▶ Your assignment
Restate the data below, keeping every line the same.
--- Input data ---
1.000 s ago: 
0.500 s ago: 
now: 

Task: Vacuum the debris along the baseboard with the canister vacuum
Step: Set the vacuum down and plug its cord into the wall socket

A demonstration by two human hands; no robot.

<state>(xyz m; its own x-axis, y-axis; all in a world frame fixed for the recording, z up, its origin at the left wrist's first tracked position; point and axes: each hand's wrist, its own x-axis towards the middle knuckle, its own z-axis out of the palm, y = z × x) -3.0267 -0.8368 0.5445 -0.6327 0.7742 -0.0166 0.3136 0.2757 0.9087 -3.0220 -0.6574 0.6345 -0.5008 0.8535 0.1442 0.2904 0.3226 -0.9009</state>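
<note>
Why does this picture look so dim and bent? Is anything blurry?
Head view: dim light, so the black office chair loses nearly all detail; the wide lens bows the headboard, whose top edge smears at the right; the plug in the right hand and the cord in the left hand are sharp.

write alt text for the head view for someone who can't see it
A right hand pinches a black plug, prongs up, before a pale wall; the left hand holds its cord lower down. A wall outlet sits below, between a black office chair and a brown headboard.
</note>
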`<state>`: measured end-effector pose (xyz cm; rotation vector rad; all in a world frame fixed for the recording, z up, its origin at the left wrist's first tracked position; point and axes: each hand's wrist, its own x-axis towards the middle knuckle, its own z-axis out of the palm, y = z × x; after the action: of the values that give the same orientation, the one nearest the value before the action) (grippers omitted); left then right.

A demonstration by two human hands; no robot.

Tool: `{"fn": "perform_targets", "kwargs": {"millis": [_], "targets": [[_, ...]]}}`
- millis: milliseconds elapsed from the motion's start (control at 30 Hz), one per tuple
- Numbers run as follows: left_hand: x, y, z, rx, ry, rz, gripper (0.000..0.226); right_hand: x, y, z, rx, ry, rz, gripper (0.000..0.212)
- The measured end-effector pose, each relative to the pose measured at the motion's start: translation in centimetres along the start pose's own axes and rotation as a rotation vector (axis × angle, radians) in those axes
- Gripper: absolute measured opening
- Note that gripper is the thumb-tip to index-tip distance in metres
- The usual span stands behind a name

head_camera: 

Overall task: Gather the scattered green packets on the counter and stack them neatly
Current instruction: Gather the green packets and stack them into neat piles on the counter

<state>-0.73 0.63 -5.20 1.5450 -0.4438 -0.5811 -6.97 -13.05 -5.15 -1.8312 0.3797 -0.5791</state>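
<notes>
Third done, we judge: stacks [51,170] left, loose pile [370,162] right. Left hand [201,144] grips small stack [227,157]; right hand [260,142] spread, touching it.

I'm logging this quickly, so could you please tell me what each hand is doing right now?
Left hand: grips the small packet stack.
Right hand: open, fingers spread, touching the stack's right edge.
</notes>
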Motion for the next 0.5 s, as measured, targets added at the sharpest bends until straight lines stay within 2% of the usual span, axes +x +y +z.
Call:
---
▶ Solution
1.000 s ago: 
0.500 s ago: 
now: 

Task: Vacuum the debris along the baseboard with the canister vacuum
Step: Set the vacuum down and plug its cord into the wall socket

A demonstration by two human hands; no robot.

<state>(xyz m; its own x-axis, y-axis; all in a world frame fixed for the recording, z up, its origin at the left wrist's first tracked position; point and axes: each hand's wrist, its own x-axis towards the middle knuckle, its own z-axis out of the palm, y = z × x) -3.0267 -0.8368 0.5445 -0.6327 0.7742 -0.0166 0.3136 0.2757 0.9087 -3.0220 -0.6574 0.6345 -0.5008 0.8535 0.1442 0.2904 0.3226 -0.9009</state>
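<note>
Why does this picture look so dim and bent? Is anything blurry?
Head view: dim light, so the black office chair loses nearly all detail; the wide lens bows the headboard, whose top edge smears at the right; the plug in the right hand and the cord in the left hand are sharp.

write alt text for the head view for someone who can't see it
A right hand pinches a black plug, prongs up, before a pale wall; the left hand holds its cord lower down. A wall outlet sits below, between a black office chair and a brown headboard.
</note>
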`<state>`: measured end-effector pose (xyz cm; rotation vector rad; all in a world frame fixed for the recording, z up, its origin at the left wrist's first tracked position; point and axes: each hand's wrist, its own x-axis towards the middle knuckle, its own z-axis out of the palm, y = z × x; after the action: of the values that give the same orientation, the one nearest the value before the action) (grippers omitted); left then right.

A demonstration by two human hands; no robot.

Tool: `{"fn": "perform_targets", "kwargs": {"millis": [_], "targets": [[_, ...]]}}`
- millis: milliseconds elapsed from the motion's start (control at 30 Hz), one per tuple
- Numbers run as follows: left_hand: x, y, z, rx, ry, rz, gripper (0.000..0.226); right_hand: x, y, z, rx, ry, rz, gripper (0.000..0.212)
- The measured end-effector pose, each relative to the pose measured at the motion's start: translation in centimetres along the start pose's own axes and rotation as a rotation vector (axis × angle, radians) in those axes
- Gripper: absolute measured opening
- Note that gripper is the thumb-tip to index-tip distance in metres
- The usual span stands behind a name

head_camera: 

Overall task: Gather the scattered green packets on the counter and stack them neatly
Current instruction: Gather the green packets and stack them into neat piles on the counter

<state>-0.73 0.63 -5.20 1.5450 -0.4438 -0.5811 -6.97 -13.05 -5.15 -1.8312 0.3797 -0.5791</state>
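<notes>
Third done, we judge: stacks [51,170] left, loose pile [370,162] right. Left hand [201,144] grips small stack [227,157]; right hand [260,142] spread, touching it.

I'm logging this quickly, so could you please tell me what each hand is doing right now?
Left hand: grips the small packet stack.
Right hand: open, fingers spread, touching the stack's right edge.
</notes>
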Motion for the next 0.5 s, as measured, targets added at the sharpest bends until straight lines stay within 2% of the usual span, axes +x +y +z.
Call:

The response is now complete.